Lutter contre le marché noir du tabac sans baisser les taxes

Rapport de la Commission des finances publiques sur la consommation du tabac de contrebande
La lutte contre la consommation de tabac de contrebande au Québec pourrait recevoir un nouveau souffle si le gouvernement donne suite aux recommandations contenues dans le rapport de la Commission des finances publiques (CFP) déposé à l’Assemblée nationale en février.

« La Commission des finances publiques a fait un excellent travail », résume la Coalition québécoise pour le contrôle du tabac par voie de communiqué.

Ce rapport d’une quarantaine de pages note qu’« acheter des cigarettes de contrebande [au Québec] est […] devenu banal ». En effet, 20 % des cigarettes qui y sont fumées proviennent du marché noir, contre 12 % en Australie et 10 % dans l’Union européenne. En 2010, le Québec y a perdu 225 millions $ de revenus en taxes.

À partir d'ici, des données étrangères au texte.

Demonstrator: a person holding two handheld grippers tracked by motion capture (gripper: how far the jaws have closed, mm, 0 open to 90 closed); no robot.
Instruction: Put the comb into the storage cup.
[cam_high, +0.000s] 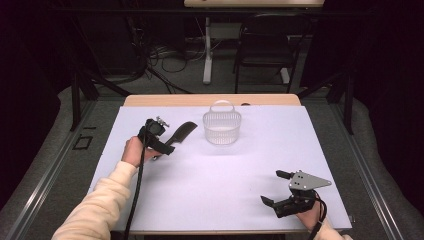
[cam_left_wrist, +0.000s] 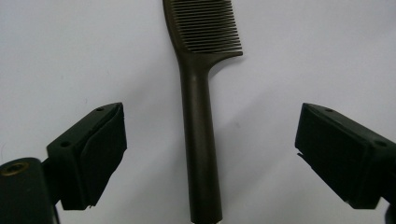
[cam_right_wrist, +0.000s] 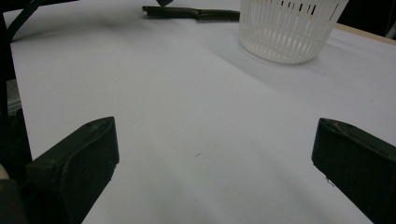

Meilleur suivi des producteurs
Plusieurs groupes proposent de taxer le tabac vendu sur les territoires autochtones tout en permettant aux Premières Nations d’en bénéficier.

Pour affaiblir ce marché, il faut « resserrer le contrôle de la production et de la distribution des produits du tabac », concluent les commissaires. Ils recommandent donc, entre autres, que les producteurs de tabac soient tenus de fournir des rapports mensuels sur leurs activités. Ils souhaitent aussi que le gouvernement provincial crée un inventaire des produits du tabac et instaure une marque pour distinguer les produits destinés à la vente légale dans les réserves autochtones et les boutiques hors taxe. De plus, la CFP interpelle la Commission de la santé et des services sociaux pour qu’elle revoie la Loi sur le tabac.

90 % proviennent des réserves autochtones

Le rapport s’arrête aussi sur le rôle des Premières Nations. En 2007, « plus de 90 % [des] cigarettes illégales étaient issues de réserves et territoires autochtones », rappelle-t-il.

Pour atténuer ce problème, plusieurs groupes proposent de taxer le tabac vendu sur les territoires autochtones tout en permettant aux Premières Nations d’en bénéficier. Certaines communautés indiennes ne sont toutefois pas intéressées par cet argent. Elles craignent notamment qu’il réduise les transferts qu’elles reçoivent des gouvernements fédéral et provinciaux. Ainsi, Akwesasne est prêt à discuter de cette nouvelle taxe alors que Kahnawake s’y oppose.

Par ailleurs, bien des lois et règlements s’appliquent dans les réserves, dont ceux de l’Agence du revenu du Canada et d’Affaires autochtones et Développement du Nord Canada. Or, selon les Premières Nations, ces lois parfois contradictoires ralentissent les pourparlers avec les autorités gouvernementales au sujet de la contrebande. D’ailleurs, l’Entente sur la fiscalité du tabac, des carburants et des boissons alcooliques, convenue entre Québec et Kahnawake en 1999, n’a jamais été mise en oeuvre « faute d’entente entre les parties », indique la CFP.

Pour démêler le rôle autochtone dans le tabac illicite, la Commission recommande que Québec approche les gouvernements canadien, américain et ontarien, de même que la nation mohawk, « en vue de créer une commission mixte […] consacrée à la lutte à la contrebande ». Rappelons que la réserve mohawk d’Akwesasne s’étend sur les territoires du Québec, de l’Ontario et de l’État de New York.

Plus grand rôle des policiers municipaux

Enfin, le rapport s’arrête aussi sur le rôle des policiers municipaux dans le combat contre le marché noir du tabac. Adoptée en 2009, la Loi modifiant la Loi concernant l’impôt sur le tabac et d’autres dispositions législatives principalement afin de lutter contre la contrebande de tabac permet aux municipalités d’empocher les amendes qu’elles imposent aux contrebandiers. Malheureusement, « la gestion des pièces à conviction coûte souvent plus cher que les amendes […] parce qu’on doit les conserver pendant une longue période », rapportent les commissaires.

Pour régler cette question, les commissaires recommandent donc notamment que Québec crée un système de conservation des preuves moins onéreux et « [révise] à la hausse les amendes prévues en cas d’infraction à la Loi concernant l’impôt sur le tabac ».

Au niveau policier, la CFP suggère aussi que le programme ACCES tabac (Actions concertées pour contrer les économies souterraines), créé en 2001, reçoive davantage de ressources. En 2010-2011, son budget de 13,6 millions $ a notamment permis à cinq municipalités de bénéficier d’une équipe d’enquêteurs dédiés à la contrebande.

On le voit : hormis réduire les taxes, il y a bien des moyens de lutter contre le tabac illicite.